Radom z Ukrainą

i

Autor: fot. UM Radom

Ukraińcy zaczynają pracę w Radomiu.

2022-03-18 15:29

W domu został mąż i syn, a ona wraz z dwoma córkami zaczyna nowe życie w Radomiu. Irena Karp doktor ekonomii przyjechała do Radomia z Tarnopola. Jej córki już ​chodzą do szkoły, a ona właśnie znalazła pracę na jednej z prywatnych uczelni w Radomiu.

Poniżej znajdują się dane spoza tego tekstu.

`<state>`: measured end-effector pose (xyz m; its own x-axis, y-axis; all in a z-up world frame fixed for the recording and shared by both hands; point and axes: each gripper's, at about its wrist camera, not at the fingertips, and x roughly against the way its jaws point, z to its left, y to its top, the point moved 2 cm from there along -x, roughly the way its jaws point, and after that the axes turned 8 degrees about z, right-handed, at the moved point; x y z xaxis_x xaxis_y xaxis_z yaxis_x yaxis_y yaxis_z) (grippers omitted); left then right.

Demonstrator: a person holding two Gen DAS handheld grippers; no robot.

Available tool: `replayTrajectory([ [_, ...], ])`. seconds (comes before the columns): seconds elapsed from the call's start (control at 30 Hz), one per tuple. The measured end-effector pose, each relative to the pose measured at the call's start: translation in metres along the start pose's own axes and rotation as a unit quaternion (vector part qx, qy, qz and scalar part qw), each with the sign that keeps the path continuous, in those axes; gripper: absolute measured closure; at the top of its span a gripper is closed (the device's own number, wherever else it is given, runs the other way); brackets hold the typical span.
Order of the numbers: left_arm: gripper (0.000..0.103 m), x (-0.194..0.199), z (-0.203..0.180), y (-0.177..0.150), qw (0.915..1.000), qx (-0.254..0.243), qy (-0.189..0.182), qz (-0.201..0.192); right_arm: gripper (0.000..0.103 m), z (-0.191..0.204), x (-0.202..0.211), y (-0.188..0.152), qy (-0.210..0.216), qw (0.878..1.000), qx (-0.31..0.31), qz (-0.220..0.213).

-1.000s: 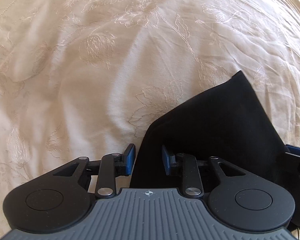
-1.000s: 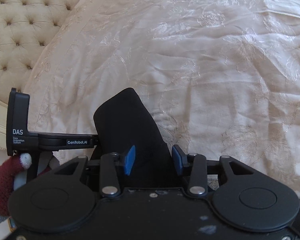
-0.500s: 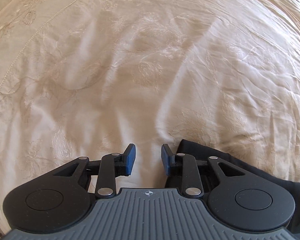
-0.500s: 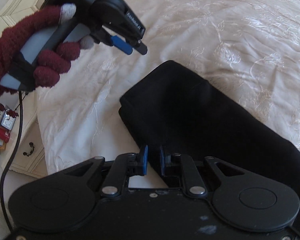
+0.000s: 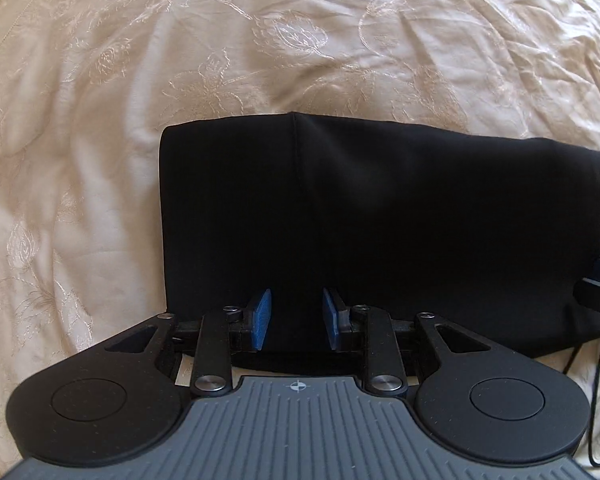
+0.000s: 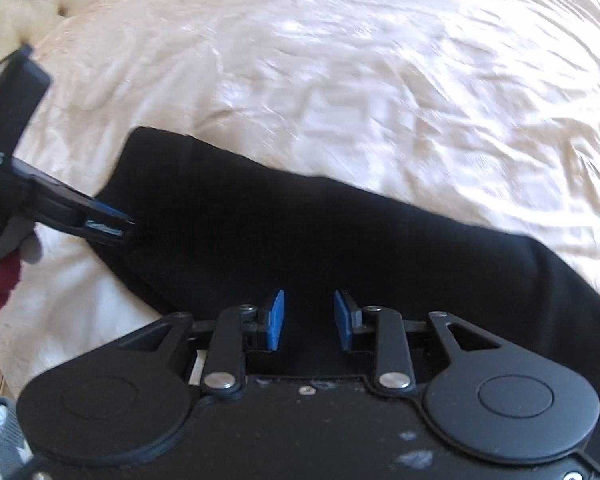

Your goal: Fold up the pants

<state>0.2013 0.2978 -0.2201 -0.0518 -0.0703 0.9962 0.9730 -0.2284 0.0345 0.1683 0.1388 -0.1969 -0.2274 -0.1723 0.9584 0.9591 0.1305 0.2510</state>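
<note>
Both claws stand parted, gripping nothing: left gripper (image 5: 296, 324) and right gripper (image 6: 309, 319) hover at the near edge of the black fabric folded pants (image 5: 380, 220), lying flat on the cream embroidered bedspread (image 5: 260, 40), likely poised to pinch for 1 more fold.

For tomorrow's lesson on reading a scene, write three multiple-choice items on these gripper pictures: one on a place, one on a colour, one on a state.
1. Where do the pants lie?
A. on the bedspread
B. on a wooden floor
C. in a drawer

2. What colour are the finger pads?
A. red
B. blue
C. green

3. How does the left gripper stand?
A. shut on a hanger
B. out of sight
C. open over the pants

Answers: 1 A, cream embroidered cloth surrounds the black fabric; 2 B, both wrist views show blue pads; 3 C, a gap shows between its pads, with nothing gripped.
</note>
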Motion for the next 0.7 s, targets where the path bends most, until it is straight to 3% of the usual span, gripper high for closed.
replayTrajectory([
  [0.1, 0.075, 0.003, 0.0, -0.001, 0.9999, 0.002, -0.005, 0.014, 0.072, -0.019, -0.014, -0.027, -0.015, 0.998, -0.03, 0.055],
  [0.27, 0.076, 0.022, 0.0, 0.005, 0.9987, 0.028, -0.039, 0.016, 0.072, -0.033, 0.002, -0.046, 0.014, 0.997, -0.055, 0.046],
  [0.47, 0.075, 0.053, -0.052, 0.029, 0.9974, 0.014, -0.061, -0.036, 0.067, -0.074, 0.047, -0.026, 0.02, 0.995, -0.084, -0.056],
  [0.6, 0.075, 0.049, -0.096, 0.031, 0.9952, 0.007, -0.094, -0.025, 0.065, -0.108, 0.053, -0.004, 0.014, 0.995, -0.077, -0.068],
  [0.7, 0.075, 0.029, -0.119, 0.017, 0.9961, 0.002, -0.088, 0.008, 0.064, -0.13, 0.046, 0.014, 0.011, 0.995, -0.076, -0.064],
])
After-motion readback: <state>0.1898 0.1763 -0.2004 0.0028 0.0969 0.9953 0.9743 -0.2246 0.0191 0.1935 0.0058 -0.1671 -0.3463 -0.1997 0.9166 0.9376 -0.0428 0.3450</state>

Irena Karp jest jedną z tysiąca uchodźców, którzy przyjechali do Radomia z ogarniętej wojną Ukrainy. Przed wojną wykładała na uczelni w Tarnopolu, teraz w Radomiu musi zaczynać wszystko od początku.

- To jest trudne dla matki, bo mężczyźni zostali w Tarnopolu, a ja z dwoma córkami przyjechałam tutaj. Jestem wykładowcą na uniwersytecie, uczyłam ekonomii. Przejechałam tutaj w ciemno, nikogo tu nie znam. To wolontariusze znaleźli rodzinę, gdzie mogliśmy zamieszkać. Ale nie wiemy na jak długo będziemy tam mieszkać. Musimy znaleźć jakieś mieszkanie, tak uważamy. Moja gospodyni bardzo mi pomogła, udało się znaleźć pracę na jednej z radomskich uczelni. Ja nie będę miała od razu zajęć ze studentami, ale będę współpracowała z innymi wykładowcami. Cieszę się bardzo, że udało mi się znaleźć pracę, bo to jest bardzo ważne. Praca i mieszkanie to rzeczy, które są dla mnie bardzo ważne. Nam jest tutaj dobrze. Jak mówi moja mała córka - mamo tu jest dobrze bo świeci słońce, są dzieci jest spokojnie. W domu wyły syreny a moje dzieci musiały spać w piwnicy. To było straszne. Pomoc płynie do nas z każdej strony. Dzieci poszły do szkoły to dostały plecaki, zeszyty, ciuchy. Wszystko co było potrzebne. Każda polska rodzina stara się pomóc. Podobnie było na granicy gdzie każdy starał się nam pomóc. Każdemu Polakowi dziękuje, bo każdy stara się nam pomagać - mówi Irena Karp.

Irena Karp ma jeszcze jeden cel - lepiej poznać język polski by lepiej komunikować się ze sowimi studentami.